Start of Listed records
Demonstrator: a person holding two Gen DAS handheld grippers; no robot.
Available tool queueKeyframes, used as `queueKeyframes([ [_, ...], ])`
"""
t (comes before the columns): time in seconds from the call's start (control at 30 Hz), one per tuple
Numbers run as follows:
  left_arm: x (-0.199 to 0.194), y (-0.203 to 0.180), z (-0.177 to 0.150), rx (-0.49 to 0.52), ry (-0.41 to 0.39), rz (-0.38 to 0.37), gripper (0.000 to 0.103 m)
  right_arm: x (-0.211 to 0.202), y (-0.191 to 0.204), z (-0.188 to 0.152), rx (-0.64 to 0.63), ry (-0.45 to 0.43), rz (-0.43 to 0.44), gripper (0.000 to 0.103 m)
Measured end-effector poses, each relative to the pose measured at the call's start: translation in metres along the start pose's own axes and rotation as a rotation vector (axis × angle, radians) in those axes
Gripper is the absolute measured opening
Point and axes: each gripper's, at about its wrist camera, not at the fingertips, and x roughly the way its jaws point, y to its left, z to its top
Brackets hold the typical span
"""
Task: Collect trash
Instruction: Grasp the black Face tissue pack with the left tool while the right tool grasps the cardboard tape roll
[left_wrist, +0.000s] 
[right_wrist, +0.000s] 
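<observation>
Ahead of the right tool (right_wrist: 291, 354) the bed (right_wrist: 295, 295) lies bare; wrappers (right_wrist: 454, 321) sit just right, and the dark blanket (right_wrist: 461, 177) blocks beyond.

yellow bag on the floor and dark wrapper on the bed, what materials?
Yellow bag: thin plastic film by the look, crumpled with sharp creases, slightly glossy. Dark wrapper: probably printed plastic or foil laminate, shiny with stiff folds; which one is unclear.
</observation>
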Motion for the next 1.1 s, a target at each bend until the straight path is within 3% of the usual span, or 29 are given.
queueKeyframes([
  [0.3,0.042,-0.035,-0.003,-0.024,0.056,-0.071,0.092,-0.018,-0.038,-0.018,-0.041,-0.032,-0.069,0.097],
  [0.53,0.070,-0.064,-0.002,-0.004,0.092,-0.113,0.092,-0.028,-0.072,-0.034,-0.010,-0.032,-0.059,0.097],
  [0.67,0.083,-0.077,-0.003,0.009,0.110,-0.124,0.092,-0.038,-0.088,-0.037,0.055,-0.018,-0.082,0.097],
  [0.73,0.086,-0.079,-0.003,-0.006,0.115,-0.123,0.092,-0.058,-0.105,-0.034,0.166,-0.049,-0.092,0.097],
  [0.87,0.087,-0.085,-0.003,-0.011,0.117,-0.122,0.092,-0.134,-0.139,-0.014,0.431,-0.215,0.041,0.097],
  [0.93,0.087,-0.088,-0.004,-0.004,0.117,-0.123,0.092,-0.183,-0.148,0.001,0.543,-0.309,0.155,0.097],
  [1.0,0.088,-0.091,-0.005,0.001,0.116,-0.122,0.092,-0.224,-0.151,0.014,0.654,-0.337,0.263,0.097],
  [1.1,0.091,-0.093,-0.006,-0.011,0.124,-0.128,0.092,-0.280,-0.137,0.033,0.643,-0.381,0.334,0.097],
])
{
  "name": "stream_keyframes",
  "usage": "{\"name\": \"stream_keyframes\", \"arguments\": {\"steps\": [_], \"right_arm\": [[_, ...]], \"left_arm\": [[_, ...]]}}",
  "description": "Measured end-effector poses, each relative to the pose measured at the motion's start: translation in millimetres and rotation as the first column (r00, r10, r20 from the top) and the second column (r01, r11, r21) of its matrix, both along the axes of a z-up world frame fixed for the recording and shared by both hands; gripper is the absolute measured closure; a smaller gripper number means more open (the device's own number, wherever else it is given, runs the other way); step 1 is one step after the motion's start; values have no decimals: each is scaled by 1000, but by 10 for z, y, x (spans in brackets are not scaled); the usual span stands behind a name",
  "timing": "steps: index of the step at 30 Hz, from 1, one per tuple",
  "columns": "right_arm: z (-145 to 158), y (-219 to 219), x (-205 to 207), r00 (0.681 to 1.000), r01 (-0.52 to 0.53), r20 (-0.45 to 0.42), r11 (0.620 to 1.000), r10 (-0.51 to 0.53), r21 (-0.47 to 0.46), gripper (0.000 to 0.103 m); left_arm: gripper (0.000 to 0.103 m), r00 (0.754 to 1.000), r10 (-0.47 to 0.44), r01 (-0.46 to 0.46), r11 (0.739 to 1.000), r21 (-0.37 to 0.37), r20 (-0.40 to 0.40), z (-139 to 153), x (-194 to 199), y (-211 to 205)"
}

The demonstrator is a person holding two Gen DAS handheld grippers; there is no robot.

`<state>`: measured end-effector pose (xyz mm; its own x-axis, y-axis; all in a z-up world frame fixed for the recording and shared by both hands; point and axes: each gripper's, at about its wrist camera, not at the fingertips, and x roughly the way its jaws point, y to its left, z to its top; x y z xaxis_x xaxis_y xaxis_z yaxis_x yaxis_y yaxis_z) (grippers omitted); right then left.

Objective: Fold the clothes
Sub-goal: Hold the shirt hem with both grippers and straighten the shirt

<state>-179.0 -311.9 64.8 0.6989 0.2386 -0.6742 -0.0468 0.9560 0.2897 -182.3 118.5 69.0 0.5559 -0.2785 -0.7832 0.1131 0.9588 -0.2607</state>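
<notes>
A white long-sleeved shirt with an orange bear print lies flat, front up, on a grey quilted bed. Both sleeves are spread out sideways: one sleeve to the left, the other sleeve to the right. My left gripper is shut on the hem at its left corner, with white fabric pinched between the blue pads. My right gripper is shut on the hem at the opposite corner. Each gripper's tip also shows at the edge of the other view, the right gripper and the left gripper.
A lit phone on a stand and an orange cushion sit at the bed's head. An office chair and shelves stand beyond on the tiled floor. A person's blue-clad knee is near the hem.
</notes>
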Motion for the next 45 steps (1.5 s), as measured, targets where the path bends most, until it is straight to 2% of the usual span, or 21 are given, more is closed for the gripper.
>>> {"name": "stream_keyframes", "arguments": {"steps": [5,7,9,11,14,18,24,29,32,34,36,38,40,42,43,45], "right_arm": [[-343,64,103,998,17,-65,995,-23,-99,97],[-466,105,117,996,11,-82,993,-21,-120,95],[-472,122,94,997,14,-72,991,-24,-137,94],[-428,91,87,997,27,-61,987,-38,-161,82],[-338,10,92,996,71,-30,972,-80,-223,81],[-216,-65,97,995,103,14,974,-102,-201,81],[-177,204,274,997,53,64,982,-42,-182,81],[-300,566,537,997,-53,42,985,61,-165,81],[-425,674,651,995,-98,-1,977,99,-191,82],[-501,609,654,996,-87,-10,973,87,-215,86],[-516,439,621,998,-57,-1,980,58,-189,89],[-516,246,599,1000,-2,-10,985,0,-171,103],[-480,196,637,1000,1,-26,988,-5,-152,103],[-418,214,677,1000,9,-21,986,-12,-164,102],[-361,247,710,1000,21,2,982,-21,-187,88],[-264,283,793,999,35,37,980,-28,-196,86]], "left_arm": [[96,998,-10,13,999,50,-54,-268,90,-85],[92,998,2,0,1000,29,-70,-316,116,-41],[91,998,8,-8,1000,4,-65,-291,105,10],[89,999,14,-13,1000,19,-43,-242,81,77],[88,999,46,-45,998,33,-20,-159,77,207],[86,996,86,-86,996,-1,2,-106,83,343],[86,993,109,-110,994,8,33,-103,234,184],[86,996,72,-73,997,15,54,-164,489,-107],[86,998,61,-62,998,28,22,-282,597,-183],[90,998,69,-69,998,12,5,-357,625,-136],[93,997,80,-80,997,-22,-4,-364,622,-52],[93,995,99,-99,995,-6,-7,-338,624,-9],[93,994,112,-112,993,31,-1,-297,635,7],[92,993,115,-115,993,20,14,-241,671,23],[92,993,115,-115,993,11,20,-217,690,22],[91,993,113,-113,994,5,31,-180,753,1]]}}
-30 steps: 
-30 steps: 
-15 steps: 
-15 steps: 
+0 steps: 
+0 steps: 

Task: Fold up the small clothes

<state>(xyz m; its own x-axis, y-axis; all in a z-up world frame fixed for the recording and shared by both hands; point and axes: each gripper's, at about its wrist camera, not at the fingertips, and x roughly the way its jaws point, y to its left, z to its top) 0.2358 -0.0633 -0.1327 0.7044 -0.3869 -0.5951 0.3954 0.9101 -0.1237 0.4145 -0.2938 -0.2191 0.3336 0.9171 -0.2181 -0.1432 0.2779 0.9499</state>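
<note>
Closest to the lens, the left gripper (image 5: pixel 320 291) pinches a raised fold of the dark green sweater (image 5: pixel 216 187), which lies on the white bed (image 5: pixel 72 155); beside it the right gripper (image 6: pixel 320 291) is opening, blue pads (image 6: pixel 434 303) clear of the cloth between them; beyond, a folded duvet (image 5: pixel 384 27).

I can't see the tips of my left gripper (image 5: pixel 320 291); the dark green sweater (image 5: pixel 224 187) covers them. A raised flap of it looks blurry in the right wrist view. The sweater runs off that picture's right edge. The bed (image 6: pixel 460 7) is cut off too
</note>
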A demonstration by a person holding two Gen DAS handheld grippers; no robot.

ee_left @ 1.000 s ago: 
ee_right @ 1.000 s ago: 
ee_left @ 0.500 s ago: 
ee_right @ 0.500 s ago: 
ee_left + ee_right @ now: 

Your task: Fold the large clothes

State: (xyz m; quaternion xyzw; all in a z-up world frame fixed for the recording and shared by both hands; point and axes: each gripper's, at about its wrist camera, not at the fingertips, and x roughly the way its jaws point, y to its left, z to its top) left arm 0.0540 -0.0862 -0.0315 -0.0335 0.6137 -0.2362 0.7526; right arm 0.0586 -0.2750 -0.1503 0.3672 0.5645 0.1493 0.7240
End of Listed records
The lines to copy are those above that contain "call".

t (comes before the columns): time in seconds from the call's start (control at 30 Hz), one per tuple
Measured end-effector poses, each relative to the pose measured at the call's start: translation in metres along the start pose's own axes and rotation as a rotation vector (axis × angle, radians) in those axes

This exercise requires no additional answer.